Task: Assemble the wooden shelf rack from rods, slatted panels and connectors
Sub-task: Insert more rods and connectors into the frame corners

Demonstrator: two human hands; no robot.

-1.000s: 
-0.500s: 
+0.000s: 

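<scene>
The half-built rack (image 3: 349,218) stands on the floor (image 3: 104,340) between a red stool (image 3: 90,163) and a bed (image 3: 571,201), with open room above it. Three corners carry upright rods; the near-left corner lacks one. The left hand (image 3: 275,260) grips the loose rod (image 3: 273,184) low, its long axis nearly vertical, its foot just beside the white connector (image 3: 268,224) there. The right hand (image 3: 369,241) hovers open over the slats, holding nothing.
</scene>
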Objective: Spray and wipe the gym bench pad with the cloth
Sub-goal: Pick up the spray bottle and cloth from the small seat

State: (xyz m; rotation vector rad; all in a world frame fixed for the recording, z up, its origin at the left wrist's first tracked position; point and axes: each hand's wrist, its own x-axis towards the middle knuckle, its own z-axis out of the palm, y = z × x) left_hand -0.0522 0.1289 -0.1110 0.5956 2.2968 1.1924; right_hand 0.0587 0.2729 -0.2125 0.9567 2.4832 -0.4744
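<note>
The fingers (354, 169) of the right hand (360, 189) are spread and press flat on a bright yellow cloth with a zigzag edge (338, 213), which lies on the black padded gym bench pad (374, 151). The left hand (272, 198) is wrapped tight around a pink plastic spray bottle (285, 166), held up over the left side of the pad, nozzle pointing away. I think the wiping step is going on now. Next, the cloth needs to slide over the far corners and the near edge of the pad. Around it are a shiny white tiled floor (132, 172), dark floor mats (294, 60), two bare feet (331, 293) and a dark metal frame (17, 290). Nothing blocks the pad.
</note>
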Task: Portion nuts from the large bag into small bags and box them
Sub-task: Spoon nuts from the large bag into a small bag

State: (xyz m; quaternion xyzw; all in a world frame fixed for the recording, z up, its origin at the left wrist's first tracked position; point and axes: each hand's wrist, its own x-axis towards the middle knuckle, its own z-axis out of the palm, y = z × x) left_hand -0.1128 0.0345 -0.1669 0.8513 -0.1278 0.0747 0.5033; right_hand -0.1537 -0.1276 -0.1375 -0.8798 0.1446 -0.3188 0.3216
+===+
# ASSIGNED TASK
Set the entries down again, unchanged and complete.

# COMPLETED TASK
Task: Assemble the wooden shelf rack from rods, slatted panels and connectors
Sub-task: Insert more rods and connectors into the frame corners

Demonstrator: two human hands; no robot.

-1.000s: 
-0.500s: 
+0.000s: 

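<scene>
The half-built rack (image 3: 349,218) stands on the floor (image 3: 104,340) between a red stool (image 3: 90,163) and a bed (image 3: 571,201), with open room above it. Three corners carry upright rods; the near-left corner lacks one. The left hand (image 3: 275,260) grips the loose rod (image 3: 273,184) low, its long axis nearly vertical, its foot just beside the white connector (image 3: 268,224) there. The right hand (image 3: 369,241) hovers open over the slats, holding nothing.
</scene>
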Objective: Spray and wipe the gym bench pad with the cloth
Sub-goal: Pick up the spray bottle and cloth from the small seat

State: (xyz m; rotation vector rad; all in a world frame fixed for the recording, z up, its origin at the left wrist's first tracked position; point and axes: each hand's wrist, its own x-axis towards the middle knuckle, its own z-axis out of the palm, y = z × x) left_hand -0.0522 0.1289 -0.1110 0.5956 2.2968 1.1924; right_hand 0.0587 0.2729 -0.2125 0.9567 2.4832 -0.4744
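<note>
The fingers (354, 169) of the right hand (360, 189) are spread and press flat on a bright yellow cloth with a zigzag edge (338, 213), which lies on the black padded gym bench pad (374, 151). The left hand (272, 198) is wrapped tight around a pink plastic spray bottle (285, 166), held up over the left side of the pad, nozzle pointing away. I think the wiping step is going on now. Next, the cloth needs to slide over the far corners and the near edge of the pad. Around it are a shiny white tiled floor (132, 172), dark floor mats (294, 60), two bare feet (331, 293) and a dark metal frame (17, 290). Nothing blocks the pad.
</note>
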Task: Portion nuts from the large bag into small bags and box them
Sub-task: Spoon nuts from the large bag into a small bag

State: (xyz m; quaternion xyzw; all in a world frame fixed for the recording, z up, its origin at the left wrist's first tracked position; point and axes: each hand's wrist, its own x-axis towards the middle knuckle, its own z-axis out of the palm, y = z × x) left_hand -0.1128 0.0345 -0.1669 0.8513 -0.1278 0.0747 0.5033; right_hand -0.1537 -0.1276 -0.1375 -0.8798 0.1446 -0.3188 0.3216

There is no more to the exercise.